Note the definition of education - yes, school are mentioned, but not as the sole location; and note the definition of learning - no location at all.

People learn all the time, every day and everywhere they go - now, formal education is another question, and, I suspect, what you were really asking about. But even so, I stand by my answer earlier in the post - all learning has value, regardless of the cost, and the investment in time is worth it.
 
I've never really given it much thought, and now that I am thinking about it I guess I see it as combination of both, I enjoy learning new things, if they end up being useful at some point, it was an investement, if not it was knowledge for knowledge's sake, either way I win.
 
Learning is constant, or it should be. If you stop learning then, in my opinion, you stop growing and you may as well stop living because you have reached the limits of your mind (note, barring disease or accident, that should never happen).

Goal orientated learning is fine when it comes to employment but it is a waste of your mind not to be constantly asking the 'Biblical' questions of who, what, where, when, why and how.

I consider nothing I learn to be wasted. The synaptic connections that are formed when I commit somethng to memory cost me nothing but the energy from the food I would consume anyway, so I don't lose anything and enrich my view of the world. A genuine 'no lose' situation.

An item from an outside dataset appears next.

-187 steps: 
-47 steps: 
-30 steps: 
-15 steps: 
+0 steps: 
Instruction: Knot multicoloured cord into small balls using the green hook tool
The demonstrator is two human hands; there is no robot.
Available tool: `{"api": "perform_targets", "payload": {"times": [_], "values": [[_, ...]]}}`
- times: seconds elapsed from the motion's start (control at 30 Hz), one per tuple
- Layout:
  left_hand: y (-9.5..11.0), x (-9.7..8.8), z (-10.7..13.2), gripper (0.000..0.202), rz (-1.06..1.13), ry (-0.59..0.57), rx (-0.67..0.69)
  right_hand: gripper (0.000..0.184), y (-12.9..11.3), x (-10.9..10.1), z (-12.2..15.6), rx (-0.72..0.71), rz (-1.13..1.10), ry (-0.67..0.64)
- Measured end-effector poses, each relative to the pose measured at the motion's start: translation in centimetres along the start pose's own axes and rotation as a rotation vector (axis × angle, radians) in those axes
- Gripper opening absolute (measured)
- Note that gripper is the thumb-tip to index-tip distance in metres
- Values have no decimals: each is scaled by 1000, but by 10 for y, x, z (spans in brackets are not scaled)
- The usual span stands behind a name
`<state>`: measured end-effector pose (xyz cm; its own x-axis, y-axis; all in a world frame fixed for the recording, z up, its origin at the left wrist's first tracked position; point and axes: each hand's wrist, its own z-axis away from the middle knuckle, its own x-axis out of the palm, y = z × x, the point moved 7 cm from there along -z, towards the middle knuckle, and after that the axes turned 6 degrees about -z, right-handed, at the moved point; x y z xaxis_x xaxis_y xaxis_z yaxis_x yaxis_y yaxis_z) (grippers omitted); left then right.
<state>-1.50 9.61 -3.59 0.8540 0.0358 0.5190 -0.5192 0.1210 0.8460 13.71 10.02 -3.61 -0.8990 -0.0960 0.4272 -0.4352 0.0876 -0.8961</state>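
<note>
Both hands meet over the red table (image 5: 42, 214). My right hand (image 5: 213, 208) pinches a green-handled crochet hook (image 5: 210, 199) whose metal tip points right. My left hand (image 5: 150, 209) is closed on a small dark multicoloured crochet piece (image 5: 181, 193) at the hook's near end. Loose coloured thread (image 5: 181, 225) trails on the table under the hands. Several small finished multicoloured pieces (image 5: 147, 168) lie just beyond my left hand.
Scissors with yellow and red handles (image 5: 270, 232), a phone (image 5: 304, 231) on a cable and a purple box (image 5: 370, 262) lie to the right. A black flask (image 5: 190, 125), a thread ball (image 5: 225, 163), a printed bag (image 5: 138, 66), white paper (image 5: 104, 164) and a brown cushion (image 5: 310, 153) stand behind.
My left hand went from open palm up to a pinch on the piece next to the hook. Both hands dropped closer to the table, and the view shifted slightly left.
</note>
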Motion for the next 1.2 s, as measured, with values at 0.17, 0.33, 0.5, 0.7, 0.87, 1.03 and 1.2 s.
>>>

It is true that some of the things I learn are depressing but I still feel that in the long run it is better to know than not.
 
Education to me:

1) Investment in my future. I will have more skills or knowledge to use in marketing myself for future opportunities.

2) Continuing education to keep abreast of new technology or improvements.

3) Enlightenment that can come in multiple ways. One can learn something new that makes them much more marketable. They can also find inner peace or tranquility or at least serenity.

4) Formal education is somethign that can be documented and shown that you have the training or education. Hence why college degrees and advanced college degrees are important. Of course sometimes one needs a PhD to get a job while others might only need a BS.

To me I try to learn all the time but that is my mindset. I think of it as investing in myself and also into my future. I hope that everythign Learn helps me in the end. It may not bring enlightenment right away or ever but it might be useful at some time.
 
the idea of useless eduation ("knowledge's sake"), or learning something that does not make you a better person, seems very odd to me. What could you POSSIBLY learn that did not make you a better person?

Knowledge does not have a "sake". Even learning something that you NEVER use, never make a dime from, makes you a better person. So the idea of "for knowledge's sake" to me is nonsense. IF you are "enlightended" then you are improved and therefore you successfully invested in yourself.